What to do:
Locate the line that contains "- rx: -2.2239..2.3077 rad" in the entries below, then repeat it and every following line through the line that contains "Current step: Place", exactly, and no others.

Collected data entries
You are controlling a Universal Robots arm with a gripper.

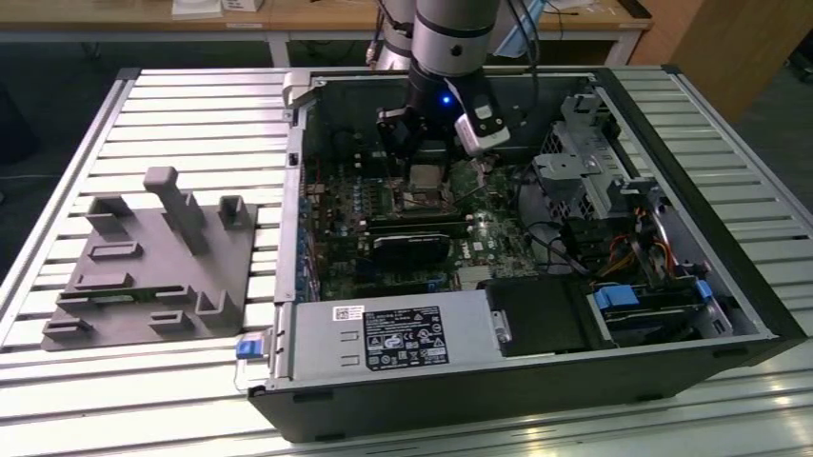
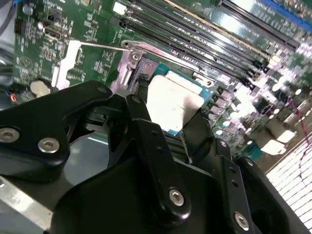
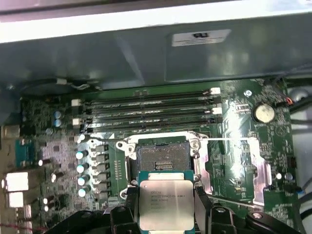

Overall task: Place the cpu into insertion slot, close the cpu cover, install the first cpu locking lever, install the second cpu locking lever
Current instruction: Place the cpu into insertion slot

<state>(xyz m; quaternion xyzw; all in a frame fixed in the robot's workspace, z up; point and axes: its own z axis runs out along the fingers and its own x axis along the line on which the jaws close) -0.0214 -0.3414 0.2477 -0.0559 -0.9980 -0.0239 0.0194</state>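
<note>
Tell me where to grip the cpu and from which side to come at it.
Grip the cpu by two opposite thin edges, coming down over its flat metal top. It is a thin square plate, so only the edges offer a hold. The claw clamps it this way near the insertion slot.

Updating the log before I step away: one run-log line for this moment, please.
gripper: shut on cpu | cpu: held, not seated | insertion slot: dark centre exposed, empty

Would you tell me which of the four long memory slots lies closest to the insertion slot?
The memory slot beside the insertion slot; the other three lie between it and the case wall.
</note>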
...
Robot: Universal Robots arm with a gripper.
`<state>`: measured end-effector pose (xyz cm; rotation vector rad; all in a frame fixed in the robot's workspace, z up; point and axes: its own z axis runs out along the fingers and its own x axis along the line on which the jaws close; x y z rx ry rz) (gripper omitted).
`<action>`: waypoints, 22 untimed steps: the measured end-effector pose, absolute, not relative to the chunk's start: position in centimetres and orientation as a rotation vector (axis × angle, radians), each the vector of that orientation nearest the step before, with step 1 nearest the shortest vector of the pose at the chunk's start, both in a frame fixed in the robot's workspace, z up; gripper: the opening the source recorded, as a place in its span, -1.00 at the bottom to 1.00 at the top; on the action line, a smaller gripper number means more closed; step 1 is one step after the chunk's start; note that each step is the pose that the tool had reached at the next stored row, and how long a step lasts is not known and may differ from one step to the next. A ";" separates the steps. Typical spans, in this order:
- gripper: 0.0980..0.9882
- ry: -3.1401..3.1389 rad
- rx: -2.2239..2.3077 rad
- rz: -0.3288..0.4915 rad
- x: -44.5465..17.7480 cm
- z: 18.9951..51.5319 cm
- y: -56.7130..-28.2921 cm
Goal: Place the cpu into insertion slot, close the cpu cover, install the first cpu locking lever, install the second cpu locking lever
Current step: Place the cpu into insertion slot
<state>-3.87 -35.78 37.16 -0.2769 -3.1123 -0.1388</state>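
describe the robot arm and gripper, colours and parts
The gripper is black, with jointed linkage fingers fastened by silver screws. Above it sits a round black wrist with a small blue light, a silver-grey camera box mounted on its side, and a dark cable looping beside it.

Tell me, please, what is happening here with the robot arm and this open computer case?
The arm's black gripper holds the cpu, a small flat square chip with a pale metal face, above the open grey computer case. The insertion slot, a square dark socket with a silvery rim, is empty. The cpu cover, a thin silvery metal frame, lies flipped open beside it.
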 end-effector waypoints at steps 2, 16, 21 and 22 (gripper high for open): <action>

Written answer:
- rx: -2.2239..2.3077 rad
- rz: -0.3288..0.4915 rad
- x: -44.5465..17.7480 cm
- z: 18.9951..51.5319 cm
- y: -56.7130..-28.2921 cm
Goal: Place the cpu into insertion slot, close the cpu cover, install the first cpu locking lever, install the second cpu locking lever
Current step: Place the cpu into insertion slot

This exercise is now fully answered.